William Hunter's portrait by his friend Allan Ramsay personifies the Scottish Enlightenment. In its evident truthfulness it is thoroughly empirical, the defining characteristic of Enlightenment thought, but the picture is also luminous with the sitter's intelligence and humanity, not as abstract qualities, but as an aspect of his social being and indeed of his presence, right there, as a friend of the painter. It reminds us that the Enlightenment was not shaped by mere rationalism. On the contrary, its great thinkers, David Hume, Adam Smith, Adam Ferguson and others established the place in our understanding of the world and of each other of sympathy, imagination, feeling and the non-rational faculties.
William Hunter by Allan Ramsay, c. 176465. 
© The Hunterian, University of Glasgow.William Hunter by Allan Ramsay, c. 176465. 
© The Hunterian, University of Glasgow.
William Hunter by Allan Ramsay, c. 176465. © The Hunterian, University of Glasgow.

William Hunter and the Anatomy of the Modern Museum, The Hunterian, Glasgow *****

Hunter was born in 1718 and his portrait presides over an exhibition in the Hunterian, the museum that bears his name, to mark his tercentenary.

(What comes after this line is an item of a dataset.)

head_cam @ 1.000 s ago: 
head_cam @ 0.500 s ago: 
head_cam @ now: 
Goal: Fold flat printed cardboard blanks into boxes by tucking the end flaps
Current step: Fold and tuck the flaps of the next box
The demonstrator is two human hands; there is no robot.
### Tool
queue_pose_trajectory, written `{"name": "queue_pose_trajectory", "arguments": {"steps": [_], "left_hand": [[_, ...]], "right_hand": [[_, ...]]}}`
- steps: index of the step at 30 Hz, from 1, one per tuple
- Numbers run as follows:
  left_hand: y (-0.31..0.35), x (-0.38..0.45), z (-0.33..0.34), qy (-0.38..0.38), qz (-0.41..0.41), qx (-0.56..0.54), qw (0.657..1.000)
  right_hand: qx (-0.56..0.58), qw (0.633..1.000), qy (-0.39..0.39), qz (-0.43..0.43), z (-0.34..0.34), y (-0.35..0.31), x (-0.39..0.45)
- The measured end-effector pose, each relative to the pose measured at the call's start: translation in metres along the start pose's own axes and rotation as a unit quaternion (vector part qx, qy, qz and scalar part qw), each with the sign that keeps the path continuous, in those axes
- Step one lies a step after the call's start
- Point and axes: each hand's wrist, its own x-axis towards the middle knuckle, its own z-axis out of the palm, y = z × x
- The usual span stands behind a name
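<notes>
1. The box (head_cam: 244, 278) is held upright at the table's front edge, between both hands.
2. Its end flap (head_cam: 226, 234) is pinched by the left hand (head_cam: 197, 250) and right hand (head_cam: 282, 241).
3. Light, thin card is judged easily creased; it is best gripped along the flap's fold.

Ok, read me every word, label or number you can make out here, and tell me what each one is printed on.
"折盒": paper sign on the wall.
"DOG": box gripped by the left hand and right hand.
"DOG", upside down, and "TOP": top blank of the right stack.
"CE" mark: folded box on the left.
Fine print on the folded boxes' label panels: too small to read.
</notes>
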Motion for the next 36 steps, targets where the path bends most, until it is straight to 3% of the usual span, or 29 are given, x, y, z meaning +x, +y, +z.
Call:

He was an alumnus of Glasgow where he was a student of Frances Hutcheson who, with the philosophy of moral sense, set the direction of Scottish Enlightenment thought towards feeling and the primacy of the imagination. Adam Smith and the painter Gavin Hamilton were among Hunter’s fellow pupils. From Glasgow, he went to Edinburgh to study medicine with Alexander Munro, who had introduced a new, empirical approach to the subject. Hunter then moved to London. There he was part of a community of Scots, including Ramsay and his own mentor, the surgeon James Douglas, whose assistant and intellectual heir he became.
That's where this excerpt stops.